(Records from a dataset)
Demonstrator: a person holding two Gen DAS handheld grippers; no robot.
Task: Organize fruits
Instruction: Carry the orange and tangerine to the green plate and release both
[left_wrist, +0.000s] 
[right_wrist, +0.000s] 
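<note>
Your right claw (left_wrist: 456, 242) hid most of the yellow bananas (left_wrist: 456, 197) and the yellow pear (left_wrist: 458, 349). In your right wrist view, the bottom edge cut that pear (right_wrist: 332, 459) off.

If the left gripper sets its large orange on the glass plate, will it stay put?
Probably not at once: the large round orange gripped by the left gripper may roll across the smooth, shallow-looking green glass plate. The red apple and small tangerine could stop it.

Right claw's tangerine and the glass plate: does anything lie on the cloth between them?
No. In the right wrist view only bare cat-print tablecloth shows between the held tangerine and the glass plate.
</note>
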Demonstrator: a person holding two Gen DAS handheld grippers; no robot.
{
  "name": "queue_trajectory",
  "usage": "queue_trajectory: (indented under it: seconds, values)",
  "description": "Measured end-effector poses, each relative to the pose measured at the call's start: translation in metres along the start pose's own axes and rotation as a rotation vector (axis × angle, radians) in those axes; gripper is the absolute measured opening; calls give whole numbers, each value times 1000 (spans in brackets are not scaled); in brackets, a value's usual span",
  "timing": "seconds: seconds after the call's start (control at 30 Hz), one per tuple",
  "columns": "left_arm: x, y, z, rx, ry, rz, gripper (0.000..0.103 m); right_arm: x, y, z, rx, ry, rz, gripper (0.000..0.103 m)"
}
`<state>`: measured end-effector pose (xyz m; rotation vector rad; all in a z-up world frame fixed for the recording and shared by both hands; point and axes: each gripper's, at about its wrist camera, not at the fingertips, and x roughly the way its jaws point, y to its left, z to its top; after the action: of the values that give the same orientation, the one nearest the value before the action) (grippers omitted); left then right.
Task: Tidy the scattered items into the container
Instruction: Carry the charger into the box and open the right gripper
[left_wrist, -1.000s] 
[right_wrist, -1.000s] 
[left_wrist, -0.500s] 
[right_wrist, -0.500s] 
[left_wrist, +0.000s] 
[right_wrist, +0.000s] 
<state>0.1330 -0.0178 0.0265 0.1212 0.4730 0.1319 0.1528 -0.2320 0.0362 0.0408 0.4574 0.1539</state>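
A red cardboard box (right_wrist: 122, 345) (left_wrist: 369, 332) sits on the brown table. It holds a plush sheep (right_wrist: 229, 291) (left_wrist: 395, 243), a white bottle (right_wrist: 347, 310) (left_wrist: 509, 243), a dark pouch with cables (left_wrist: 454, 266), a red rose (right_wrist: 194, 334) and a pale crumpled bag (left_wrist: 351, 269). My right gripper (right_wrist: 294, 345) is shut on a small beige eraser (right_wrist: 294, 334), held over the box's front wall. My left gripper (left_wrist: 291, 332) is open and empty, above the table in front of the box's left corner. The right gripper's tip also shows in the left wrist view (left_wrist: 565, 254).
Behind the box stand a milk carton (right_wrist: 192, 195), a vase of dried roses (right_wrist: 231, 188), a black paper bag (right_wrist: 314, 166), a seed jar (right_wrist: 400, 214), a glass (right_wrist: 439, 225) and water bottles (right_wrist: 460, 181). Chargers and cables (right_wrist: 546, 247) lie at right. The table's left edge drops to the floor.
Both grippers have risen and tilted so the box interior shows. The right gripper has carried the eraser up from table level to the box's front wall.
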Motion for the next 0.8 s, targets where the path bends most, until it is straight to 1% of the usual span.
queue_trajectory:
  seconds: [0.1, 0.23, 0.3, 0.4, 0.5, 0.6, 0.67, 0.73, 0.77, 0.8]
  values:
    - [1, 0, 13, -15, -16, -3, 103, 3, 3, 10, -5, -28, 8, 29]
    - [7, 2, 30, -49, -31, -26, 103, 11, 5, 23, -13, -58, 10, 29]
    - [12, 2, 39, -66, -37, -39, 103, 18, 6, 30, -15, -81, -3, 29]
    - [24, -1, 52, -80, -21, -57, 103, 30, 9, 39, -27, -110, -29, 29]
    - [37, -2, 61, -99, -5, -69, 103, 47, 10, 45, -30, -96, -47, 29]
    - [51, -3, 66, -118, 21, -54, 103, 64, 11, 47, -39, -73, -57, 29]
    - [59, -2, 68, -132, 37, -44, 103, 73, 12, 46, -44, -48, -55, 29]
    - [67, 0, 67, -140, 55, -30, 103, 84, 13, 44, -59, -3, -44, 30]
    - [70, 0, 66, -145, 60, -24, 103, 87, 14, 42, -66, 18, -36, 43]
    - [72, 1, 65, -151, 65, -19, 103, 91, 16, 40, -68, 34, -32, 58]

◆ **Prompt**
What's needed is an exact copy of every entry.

◆ **Response area**
Demonstrator: a person holding two Gen DAS handheld grippers; no robot.
Task: Organize fruits
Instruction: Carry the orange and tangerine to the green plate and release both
[left_wrist, +0.000s] 
[right_wrist, +0.000s] 
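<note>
Your right claw (left_wrist: 456, 242) hid most of the yellow bananas (left_wrist: 456, 197) and the yellow pear (left_wrist: 458, 349). In your right wrist view, the bottom edge cut that pear (right_wrist: 332, 459) off.

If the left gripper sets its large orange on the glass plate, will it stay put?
Probably not at once: the large round orange gripped by the left gripper may roll across the smooth, shallow-looking green glass plate. The red apple and small tangerine could stop it.

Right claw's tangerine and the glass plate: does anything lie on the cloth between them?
No. In the right wrist view only bare cat-print tablecloth shows between the held tangerine and the glass plate.
</note>
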Demonstrator: a person holding two Gen DAS handheld grippers; no robot.
{
  "name": "queue_trajectory",
  "usage": "queue_trajectory: (indented under it: seconds, values)",
  "description": "Measured end-effector poses, each relative to the pose measured at the call's start: translation in metres along the start pose's own axes and rotation as a rotation vector (axis × angle, radians) in those axes; gripper is the absolute measured opening; calls give whole numbers, each value times 1000 (spans in brackets are not scaled); in brackets, a value's usual span",
  "timing": "seconds: seconds after the call's start (control at 30 Hz), one per tuple",
  "columns": "left_arm: x, y, z, rx, ry, rz, gripper (0.000..0.103 m); right_arm: x, y, z, rx, ry, rz, gripper (0.000..0.103 m)"
}
`<state>`: measured end-effector pose (xyz m; rotation vector rad; all in a z-up world frame fixed for the recording and shared by both hands; point and axes: each gripper's, at about its wrist camera, not at the fingertips, and x roughly the way its jaws point, y to its left, z to its top; after the action: of the values that give the same orientation, the one nearest the value before the action) (grippers omitted); left then right.
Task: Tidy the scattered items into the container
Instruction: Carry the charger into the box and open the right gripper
[left_wrist, -1.000s] 
[right_wrist, -1.000s] 
[left_wrist, -0.500s] 
[right_wrist, -0.500s] 
[left_wrist, +0.000s] 
[right_wrist, +0.000s] 
<state>0.1330 -0.0178 0.0265 0.1212 0.4730 0.1319 0.1528 -0.2320 0.0362 0.0408 0.4574 0.1539</state>
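A red cardboard box (right_wrist: 122, 345) (left_wrist: 369, 332) sits on the brown table. It holds a plush sheep (right_wrist: 229, 291) (left_wrist: 395, 243), a white bottle (right_wrist: 347, 310) (left_wrist: 509, 243), a dark pouch with cables (left_wrist: 454, 266), a red rose (right_wrist: 194, 334) and a pale crumpled bag (left_wrist: 351, 269). My right gripper (right_wrist: 294, 345) is shut on a small beige eraser (right_wrist: 294, 334), held over the box's front wall. My left gripper (left_wrist: 291, 332) is open and empty, above the table in front of the box's left corner. The right gripper's tip also shows in the left wrist view (left_wrist: 565, 254).
Behind the box stand a milk carton (right_wrist: 192, 195), a vase of dried roses (right_wrist: 231, 188), a black paper bag (right_wrist: 314, 166), a seed jar (right_wrist: 400, 214), a glass (right_wrist: 439, 225) and water bottles (right_wrist: 460, 181). Chargers and cables (right_wrist: 546, 247) lie at right. The table's left edge drops to the floor.
Both grippers have risen and tilted so the box interior shows. The right gripper has carried the eraser up from table level to the box's front wall.
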Motion for the next 0.8 s, targets where the path bends most, until it is straight to 1% of the usual span.
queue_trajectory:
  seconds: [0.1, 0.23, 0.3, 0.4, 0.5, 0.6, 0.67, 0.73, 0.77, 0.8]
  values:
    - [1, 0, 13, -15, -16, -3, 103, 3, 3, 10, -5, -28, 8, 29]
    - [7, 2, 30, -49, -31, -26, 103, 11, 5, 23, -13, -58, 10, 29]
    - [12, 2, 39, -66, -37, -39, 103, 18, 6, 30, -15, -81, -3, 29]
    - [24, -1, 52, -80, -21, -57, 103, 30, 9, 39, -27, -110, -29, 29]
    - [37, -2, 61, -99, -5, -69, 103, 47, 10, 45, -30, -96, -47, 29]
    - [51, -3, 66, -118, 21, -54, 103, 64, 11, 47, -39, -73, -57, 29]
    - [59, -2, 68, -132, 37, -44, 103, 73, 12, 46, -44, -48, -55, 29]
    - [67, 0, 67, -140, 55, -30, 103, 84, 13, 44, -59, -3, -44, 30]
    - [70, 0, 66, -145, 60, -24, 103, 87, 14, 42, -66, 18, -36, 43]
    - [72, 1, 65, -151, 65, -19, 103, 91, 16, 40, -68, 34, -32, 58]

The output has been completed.